June 18, 2018

Welcome to your disco future, humanity

by

Some books are just candy.

It takes all kinds of books to make the world go round: discursuses on badassery, histories of world-shaping forces, modernist fever-dreams, far-out beardy shit. Sometimes a book comes out that’s just pure fun, an exuberant dash through an interesting subject by someone deeply immersed in it. Such, I say unto you, is Jason Heller’s Strange Stars: David Bowie, Pop Music, and the Decade Sci-Fi Exploded, which we released last month to supernovas of excitement.

It’s easy to love a book that features Sun Ra saying this to a classroom of Berkeley undergrads:

This planet is vulnerable to any kind of creature, any kind of being, to come over anytime they want and pretend to be a man or a woman or a child. […] Anything can come on the planet and grab one of your brothers and take him to the Moon, Jupiter, anywhere. […] Some people can come from outer space and take the whole thing over.

One happy effect of reading the book is that, as Jason traces out the dynamic symbiosis of pop music and science fiction in the culture of the seventies, a personal hit parade of chromium favorites unfurls in the mind, as one’s taste and memory conjure a procession of beloved sci-fi videos.

Here, then, is an unauthorized-by-the-author, inevitably-idiosyncratic, in-no-particular-order playlist of just a few galactic favorites:

 

California Roll — Snoop Dogg, featuring Stevie Wonder and Pharrell Williams

Everything about this Afrofuturist Egypto-Cali fantasia is a total fucking delight.

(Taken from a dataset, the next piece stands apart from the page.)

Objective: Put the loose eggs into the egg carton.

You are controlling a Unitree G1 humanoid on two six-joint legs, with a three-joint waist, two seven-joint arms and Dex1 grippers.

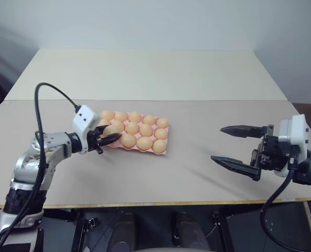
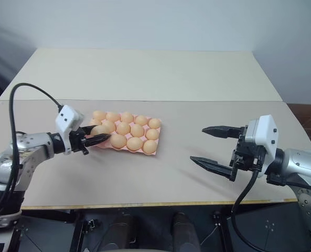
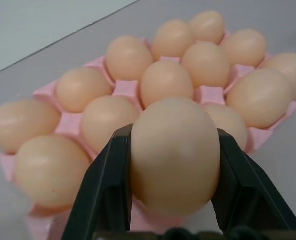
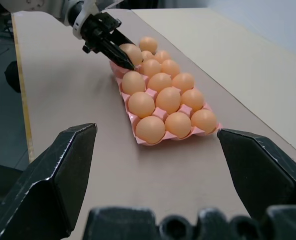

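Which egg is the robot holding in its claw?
The egg pinched between the left gripper's two black fingers, at the left end of the egg carton. All the other eggs sit down in the pink cups with nothing touching them.

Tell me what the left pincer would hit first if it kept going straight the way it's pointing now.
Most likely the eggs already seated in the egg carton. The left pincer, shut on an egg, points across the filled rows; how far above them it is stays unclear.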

If you’ve ever ridden one of those Star Tours things, think “Canubis” is an excellent idea for a word, or dream of making it on the light blue box, you’ll love it. Also, it is an honor to be of the same species as Stevie Wonder.

 

Robots Are Un-American — Solange (but not that Solange)

The beyondness of this is considerable. “They must never win: robots are un-American.” That this has yet to become the national anthem of the United States proves we’re a nation of philistines. That last chorus will burn your face off.

 

The Sailor in Love With the Sea — The 6ths

Stephin Merritt, best known for fronting the Magnetic Fields, has written some of the most outrageously beautiful songs in existence. His tongue-twister-obsessed side project The 6ths consists of songs Merritt writes to be performed by a constantly-rotating cast of others. In the case of The Sailor in Love With the Sea, that other is Gary Numan. As Jason Heller notes, “Numan wasn’t about connecting with people. His automaton-like persona and songs—sleek, shiny, and shiver-inducing—did precisely the opposite.” The lyrics could be taking place anywhere, but the silvery timbres and shimmering circuits Numan runs them through make clear, sez me, that we’re far from earth.

 

Q.U.E.E.N. — Janelle Monáe, featuring Erykah Badu

Janelle Monáe obviously needed to be on this list, and gives us a huge number of songs to choose from. Q.U.E.E.N. has much to recommend it — for example, the video shows what happens when a collection of great rebels from across history, frozen for an exhibition by the Time Council, get unleashed and cause trans-epochally funky mayhem. It is everything.

 

Computer Love — Zapp

This has nothing to do with the exceedingly wonderful Kraftwerk song (or its worthy Covox cover). Quietly important but ill-fated, Zapp were the first band to ask an important question: “Could it be your face I see on my computer screen?”

 

Synthesize Me — The Space Lady

The Space Lady is Susan Dietrich Schneider, a legendary San Francisco street musician known for her gentle and poignantly cosmic intelligence. (Her cover of the Peter Schilling Major Tom is not to be missed.) Synthesize Me is one of her signatures and a lovely piece of nebular radiance. “Your eyes are set on stun / And you are hotter than the sun.” Aw.

Also, the title could be a homage to Bruce Haack’s resplendent Program Me (Jason Heller, aptly: “Kafka-meets-Kubrick”).

 

Bonus Track: My Soul is My Computer — Horace Silver

Pianist Horace Silver, who died four years ago today, was one of the greatest musicians ever born on earth. But the early seventies, when he released a three-part series of records called The United States of Mind, weren’t his best period. Still, My Soul is My Computer, with vocals by Salome Bey, is better than most things.

 

Ian Dreiblatt is the former Director of Digital Media at Melville House.